The primary endpoint was a composite of all-cause death, myocardial infarction, stroke, or any coronary revascularization at 3 years, with a noninferiority margin of 3.0 percentage points. A total of 4400 patients were randomized to lipid management with either the fixed high-intensity statin therapy (n = 2200) or targeted LDL-C (n = 220). Additionally, patients in each group were randomized to rosuvastatin or atorvastatin. The primary outcome was the incidence of composite all-cause death, myocardial infarction, stroke, or any coronary revascularization over three years. The groups were well-matched with no statistical difference in measured patient characteristics or demographics. The mean (SD) LDL-C level for 3 years was 69.1 (17.8)mg/dL in the treat-to-target group and 68.4 (20.1)mg/dL in the high-intensity statin group (n = 2200) (p = .21, compared with the treat-to-target group).

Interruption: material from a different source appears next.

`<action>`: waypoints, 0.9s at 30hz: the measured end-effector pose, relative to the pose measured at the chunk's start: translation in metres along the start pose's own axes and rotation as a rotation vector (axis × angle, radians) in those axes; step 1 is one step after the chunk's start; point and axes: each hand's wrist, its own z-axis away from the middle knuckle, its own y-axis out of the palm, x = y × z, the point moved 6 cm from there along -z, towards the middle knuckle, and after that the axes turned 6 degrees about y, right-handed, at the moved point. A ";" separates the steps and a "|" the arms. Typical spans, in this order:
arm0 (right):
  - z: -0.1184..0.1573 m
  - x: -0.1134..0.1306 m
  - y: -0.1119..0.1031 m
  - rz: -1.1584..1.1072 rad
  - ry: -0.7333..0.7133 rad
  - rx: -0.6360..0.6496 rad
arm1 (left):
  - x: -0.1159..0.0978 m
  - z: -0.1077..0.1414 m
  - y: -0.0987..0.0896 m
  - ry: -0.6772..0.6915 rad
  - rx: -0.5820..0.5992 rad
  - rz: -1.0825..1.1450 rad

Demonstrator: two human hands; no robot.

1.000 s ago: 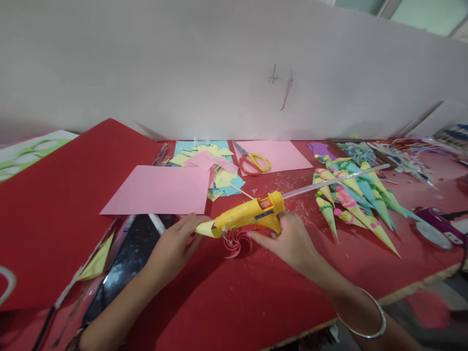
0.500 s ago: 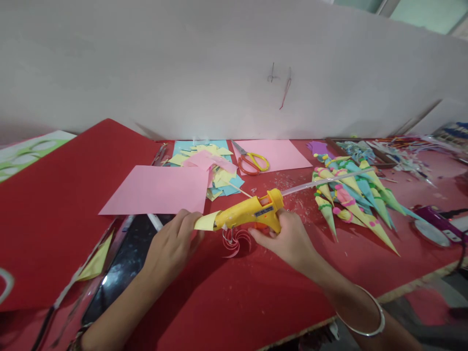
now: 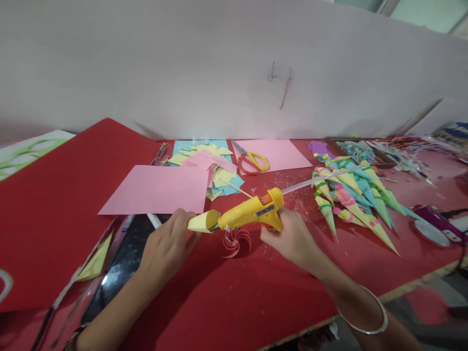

The primary end point occurred in 177 patients (8.1%) in the treat-to-target group and 190 patients (8.7%) in the high-intensity statin group (absolute difference, –0.6 percentage points [upper boundary of the 1-sided 97.5%CI, 1.1 percentage points]; P < .001 for noninferiority). There was no significant difference in the primary endpoint between the two lipid management approaches over a period of three years, 8.1% in the treat-to-target group and 8.7% in the high-intensity statin group (absolute difference, –0.6 percentage points [upper boundary of the 1-sided 97.5%CI, 1.1 percentage points]; P < .001 for noninferiority). More specifically, there was an absolute difference of 0.6% (high-intensity statin strategy 8.7%, treat-to-target strategy 8.1%) in the cumulative incidence which was not statistically significant. The p-value for non-inferiority was reached at < 0.001. Interestingly, there was a numerical trend towards benefit without statistical significance in secondary endpoints including new-onset diabetes, end-stage kidney disease, development of composite lab abnormalities (aminotransferase elevation, creatine kinase elevation, creatine elevation); numerically, but without statistical significance more patients in the high-intensity statin strategy discontinued statin therapy. Subgroup analyses for the primary endpoint did not reveal statistically significant differences, but a general trend towards benefit in the treat-to-target group with regard to age, sex, BMI, diabetes, HTN, and baseline LDL cholesterol.
The study concluded that a targeted approach to lipid management was noninferior to the high-intensity statin strategy over the three-year study period. Dr. Myeong-Ki Hong suggested that the treat-to-target approach could offer providers a sense of patient-centered flexibility when considering those who experience side effects from statins who are at target LDL-C levels with a high-intensity statin. It will be interesting to see how these data will inform future guidelines, especially with potential future studies increasing the number of participants, longer follow up times, and applying new therapies to bring LDL-C target levels lower.